What will really stick in his craw is if the Global South primates demand that ACNA Archbishop Robert Duncan be accepted as a full primate making the total number 39. (Of course, that cannot happen because an application has to go through the ACC and we know full well that Kearon would nix it without a moment's hesitation. He has no wish to see Katharine Jefferts Schori disappear through the roof of 815 Second Avenue, NYC, NY, like an out of control rocket in her rage and anger should that even be a consideration.) No, that won't happen. In any event, Duncan is happily ensconced with the GAFCON Primates.

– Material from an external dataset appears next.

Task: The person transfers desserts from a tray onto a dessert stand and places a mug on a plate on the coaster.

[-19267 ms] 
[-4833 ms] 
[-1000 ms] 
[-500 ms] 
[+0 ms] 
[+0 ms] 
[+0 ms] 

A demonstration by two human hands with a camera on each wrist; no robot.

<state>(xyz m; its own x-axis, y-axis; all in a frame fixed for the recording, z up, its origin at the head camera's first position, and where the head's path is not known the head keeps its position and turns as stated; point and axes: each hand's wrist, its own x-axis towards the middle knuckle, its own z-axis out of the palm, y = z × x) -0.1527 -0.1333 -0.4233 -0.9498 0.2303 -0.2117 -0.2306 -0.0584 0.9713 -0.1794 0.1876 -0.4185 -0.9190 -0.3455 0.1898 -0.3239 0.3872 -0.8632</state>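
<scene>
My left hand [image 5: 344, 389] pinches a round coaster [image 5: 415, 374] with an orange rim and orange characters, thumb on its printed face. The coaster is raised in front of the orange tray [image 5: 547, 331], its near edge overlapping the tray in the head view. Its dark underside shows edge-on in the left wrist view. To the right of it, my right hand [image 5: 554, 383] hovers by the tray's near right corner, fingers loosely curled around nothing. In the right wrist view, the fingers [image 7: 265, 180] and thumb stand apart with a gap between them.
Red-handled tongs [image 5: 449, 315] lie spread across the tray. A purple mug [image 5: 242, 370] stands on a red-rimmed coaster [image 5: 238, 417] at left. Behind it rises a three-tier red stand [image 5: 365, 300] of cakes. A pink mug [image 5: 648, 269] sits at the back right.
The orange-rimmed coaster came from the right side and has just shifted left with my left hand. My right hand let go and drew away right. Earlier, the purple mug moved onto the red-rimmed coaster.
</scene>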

Williams, who has tried to keep disparate churches talking rather than leave the communion altogether, has articulated the hopelessness of taking up entrenched positions on homosexuality, criticizing both sides in the debate.
But that's his problem. For the orthodox Global South, there is only ONE position. It is the faithful recognition that Holy Scripture has spoken clearly and precisely about sex outside of heterosexual marriage. Holy Writ is against it, regardless of sexual orientation. Didn't the pope send the same message to Williams?
Aides say he has been depressed by the battle. Why is anyone surprised? Lesser men would have resigned a long time ago. Dr. Williams keeps thinking that a covenant, now being resoundingly rejected by liberals from half a dozen Anglican provinces will bring about unity. Most of the orthodox provinces, however, no longer believe it will hold the communion together. The truth is it won't. It can't. Section IV is a slap in the face (or backside) to liberal provinces like the US and Canada. That is a humiliation they will never accept. Pansexuality is their sword to fall on.
What Global South archbishops have signed on to is the Jerusalem Declaration and they are united behind it. Dr. Williams is not apparently ready to recognize that. He is still hoping that the rabbit in the hat is the Covenant.
CANA Bishop Martyn Minns of the Anglican Church in North America believes that the fundamental fatal flaw in the Covenant is that trust is gone. "Decisions and documents that have been worked on in the past have not been honored."
As one primate observed, "Look, why do we keep going? All the decisions have been made. The documents we signed have never been honored. There's no point."
Furthermore, any notion of a two-tier communion is not on the table. That has been the fiction of the liberals who vainly believe that comprehensiveness can embrace contradictory positions. As Minns noted, "I think the structure is shifting and moving frankly from a colonial structure to a much more global structure. It will be far more of a network than a hierarchical structure."
The orthodox Global South Primates have also made it clear that the See of Canterbury will still be around long after its present incumbent has gone. A new archbishop might well reflect the views of a George Carey or Donald Coggan than a Michael Ramsey, or a William Temple rather than a Robert Runcie or, better still, a St. Augustine (598) over against a Rowan Williams.